In the simulation, we considered the coupling between parallel and identical input waveguides for simplicity. Actually, the use of the waveguides with varying distance as shown in Fig. 6 is inevitable. Nevertheless, the chromatic dispersion would be reduced also for the structure using input waveguides with varying distance by taking the varying distance into account in simulating the chromatic dispersion and optimizing the parameters *δ* and *χ* in Eq. (11) as far as the coupling at this portion is small.

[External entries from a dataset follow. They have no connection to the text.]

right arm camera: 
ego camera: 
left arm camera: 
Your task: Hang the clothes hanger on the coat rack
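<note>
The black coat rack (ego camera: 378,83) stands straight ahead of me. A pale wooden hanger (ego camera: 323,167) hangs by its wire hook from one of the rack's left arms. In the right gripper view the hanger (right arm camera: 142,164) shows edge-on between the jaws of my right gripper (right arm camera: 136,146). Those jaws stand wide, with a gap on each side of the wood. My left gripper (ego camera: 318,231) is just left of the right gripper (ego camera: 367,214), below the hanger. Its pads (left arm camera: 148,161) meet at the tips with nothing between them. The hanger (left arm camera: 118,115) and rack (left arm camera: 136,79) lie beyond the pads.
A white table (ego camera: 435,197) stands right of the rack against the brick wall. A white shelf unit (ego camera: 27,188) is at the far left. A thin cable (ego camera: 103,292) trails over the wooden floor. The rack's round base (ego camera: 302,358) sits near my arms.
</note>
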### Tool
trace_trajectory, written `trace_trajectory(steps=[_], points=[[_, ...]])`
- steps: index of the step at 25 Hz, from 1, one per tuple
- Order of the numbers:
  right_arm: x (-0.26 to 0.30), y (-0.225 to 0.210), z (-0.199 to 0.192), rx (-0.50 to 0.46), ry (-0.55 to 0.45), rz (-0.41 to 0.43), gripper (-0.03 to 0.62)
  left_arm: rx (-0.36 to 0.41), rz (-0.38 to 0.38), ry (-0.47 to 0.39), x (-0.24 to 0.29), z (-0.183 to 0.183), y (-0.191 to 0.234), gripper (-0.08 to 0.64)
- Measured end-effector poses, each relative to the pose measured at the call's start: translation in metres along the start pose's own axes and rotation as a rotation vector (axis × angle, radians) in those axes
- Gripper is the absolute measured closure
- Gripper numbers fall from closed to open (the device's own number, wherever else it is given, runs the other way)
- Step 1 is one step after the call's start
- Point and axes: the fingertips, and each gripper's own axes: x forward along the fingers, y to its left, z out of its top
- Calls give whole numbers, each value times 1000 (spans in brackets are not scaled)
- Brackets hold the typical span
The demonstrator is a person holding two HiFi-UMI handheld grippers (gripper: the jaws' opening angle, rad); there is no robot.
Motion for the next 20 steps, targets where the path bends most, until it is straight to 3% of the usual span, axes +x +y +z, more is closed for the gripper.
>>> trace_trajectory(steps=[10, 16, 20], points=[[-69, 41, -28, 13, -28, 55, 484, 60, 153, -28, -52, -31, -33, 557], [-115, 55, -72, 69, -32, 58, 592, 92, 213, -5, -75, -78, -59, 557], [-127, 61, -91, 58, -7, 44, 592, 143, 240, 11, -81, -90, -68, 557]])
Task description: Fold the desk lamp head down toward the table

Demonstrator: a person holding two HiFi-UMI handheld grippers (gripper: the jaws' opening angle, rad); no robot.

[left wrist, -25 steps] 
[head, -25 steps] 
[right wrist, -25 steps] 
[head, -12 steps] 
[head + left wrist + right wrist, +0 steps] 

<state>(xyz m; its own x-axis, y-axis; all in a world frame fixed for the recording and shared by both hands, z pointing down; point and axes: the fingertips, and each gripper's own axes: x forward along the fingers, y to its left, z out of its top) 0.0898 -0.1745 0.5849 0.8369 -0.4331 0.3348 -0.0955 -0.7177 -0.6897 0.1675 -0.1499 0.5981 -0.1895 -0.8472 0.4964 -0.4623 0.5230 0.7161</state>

In some cases, phase errors induced by fabrication imperfections also become an issue. The amount of phase errors arising from fabrication imperfections depends on the fabrication process to be used. The proposed method using correction of waveguide lengths would be effective for the fabrication process in which small phase errors arising from fabrication imperfection are expected, such as silica-based planar lightwave circuit (PLC) technology. The distortion in phase delay due to coupling would also be compensated by changing optical path lengths in the waveguide array in post-fabrication process using ultraviolet irradiation [30], instead of changing predetermined waveguide lengths. The optical-path-length compensation in the post-fabrication process would be applicable to compensating for both phase errors arising from fabrication imperfections and the phase distortion due to coupling if the phase errors due to fabrication imperfections are large.

## 5. Conclusion

An approach to reducing the chromatic dispersion due to coupling between input waveguides before the input slab for a synchronized-router-based flat-passband multi/demultiplexer using a multiple-input AWG has been proposed. The proposed method uses phase compensation at the array by correction of waveguide lengths. The principle of the phase compensation for the optical circuit consisting of a multiple-input AWG combined with a cascaded MZI structure is described and its characteristics are simulated. The chromatic dispersion within the passband of ± 0.35 x Δ*f _{MZI}* can be significantly reduced to –9.4 to 0.5 ps/nm by using phase compensation, whereas that is –19.7 to 5.4 ps/nm without phase compensation when

*κL*= 0.2. The chromatic dispersion can be further reduced to –0.3 to 0.1 ps/nm by using additional dummy waveguides.

## Acknowledgment

This work in part was supported by a research-aid fund of the Foundation for Technology Promotion of Electronic Circuit Board, a research-aid fund of the Suzuki Foundation and a research-aid fund of the Asahi Glass Foundation.